Harvest herbs for drying or leave to seed.
Weed and mulch.
Fruit care:
Support heavily laden branches.
Harvest late apples and pears, peaches, black passionfruit, late berries, figs, and grapes (net).
Complete summer fruit pruning, including berries, in sunny periods. Paste cuts with Inocbloc.
Sow beneficial understory plants.
Remove cardboard moth larvae traps and burn.
Frost/wind-protect sensitive fruits, eg avocados.
Spray all fruits with diluted seaweed. Spray disease-prone fruit with copper oxychloride vs fungal diseases after harvest, before leaf fall. Spray citrus with neem/mineral oil vs insect pests to reduce sooty mould. Spray lime sulphur on stone fruit trees vs pests and diseases.
General Garden Care:
Mulch mow or re-sow bald spots in lawn.
Make lots of compost with crop residues, etc.

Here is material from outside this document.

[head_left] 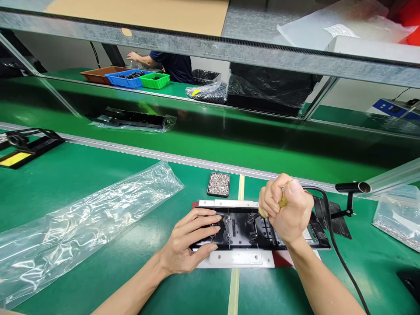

Harvest last comfrey for a liquid brew.
Take tip cuttings of ornamentals and herbaceous plants. Collect seaweed/seagrass and mulch.

Prune shelter for sun and airflow. Chip prunings. Plant shelter trees and shrubs for protection and habitat.
Many thanks to the readers who submitted questions.
We will publish next month’s question topic in a few weeks’ time and revise the column into a Q&A format.